* _ACTION ITEM_: Reproduce the listing exactly. Omit pictures.

--- SOURCE MATERIAL Enclosed Below ---

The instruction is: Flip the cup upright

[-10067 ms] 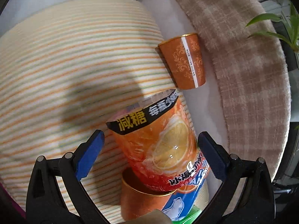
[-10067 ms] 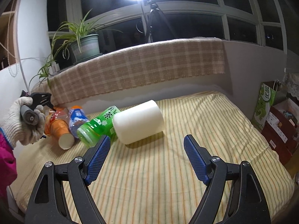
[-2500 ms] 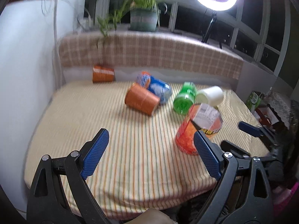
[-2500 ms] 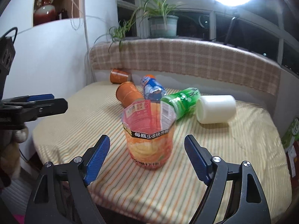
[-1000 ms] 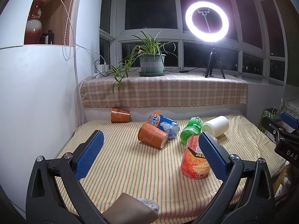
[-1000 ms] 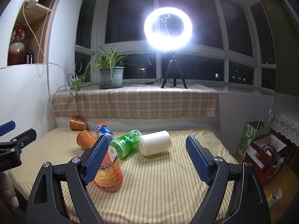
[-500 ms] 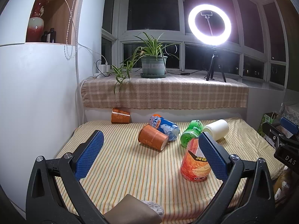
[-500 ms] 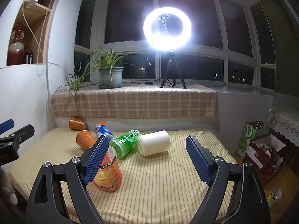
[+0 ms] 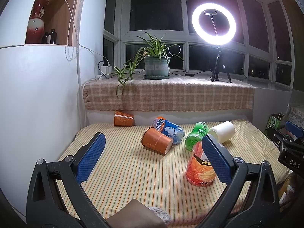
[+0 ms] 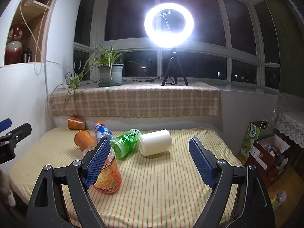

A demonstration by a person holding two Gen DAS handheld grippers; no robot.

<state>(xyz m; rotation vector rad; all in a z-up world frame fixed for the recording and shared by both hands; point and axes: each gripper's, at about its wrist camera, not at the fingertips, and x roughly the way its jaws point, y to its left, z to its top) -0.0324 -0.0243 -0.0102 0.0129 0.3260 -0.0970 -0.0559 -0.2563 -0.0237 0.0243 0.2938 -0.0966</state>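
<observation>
Your orange-print cup already stands upright near the front edge of the striped bed, so this flip looks finished. Both left gripper and right gripper hang empty, fingers spread; next, pick another toppled cup.

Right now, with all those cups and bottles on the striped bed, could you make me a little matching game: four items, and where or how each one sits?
1. orange juice cup
2. white cup
3. green bottle
4. patterned orange cup

a. on its side, against the back wall
b. standing upright, nearest the grippers
c. on its side, between the blue bottle and white cup
d. on its side, farthest right

Pairs: 1-b, 2-d, 3-c, 4-a
</observation>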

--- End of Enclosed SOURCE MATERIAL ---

* _REPLY TO THE TASK_:
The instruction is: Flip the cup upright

[-10067 ms] 
[-10067 ms] 
[-2500 ms] 
[-2500 ms] 
[-1000 ms] 
[-1000 ms] 
[-500 ms] 
[-500 ms] 
[+0 ms] 
[+0 ms] 

A demonstration by a person holding two Gen DAS handheld grippers; no robot.

<state>(xyz m; rotation vector rad; all in a z-up world frame fixed for the recording and shared by both hands; point and axes: each gripper's, at about its wrist camera, not at the fingertips, and x roughly the way its jaws point, y to its left, z to its top) -0.0324 -0.0243 -0.0102 0.0129 0.3260 -0.0970 -0.0559 -0.2563 -0.0237 0.0243 0.2938 -0.0966</state>
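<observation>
Your orange-print cup already stands upright near the front edge of the striped bed, so this flip looks finished. Both left gripper and right gripper hang empty, fingers spread; next, pick another toppled cup.

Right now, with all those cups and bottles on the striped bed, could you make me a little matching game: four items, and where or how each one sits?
1. orange juice cup
2. white cup
3. green bottle
4. patterned orange cup

a. on its side, against the back wall
b. standing upright, nearest the grippers
c. on its side, between the blue bottle and white cup
d. on its side, farthest right

Pairs: 1-b, 2-d, 3-c, 4-a
</observation>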

This finishes the output for the exercise.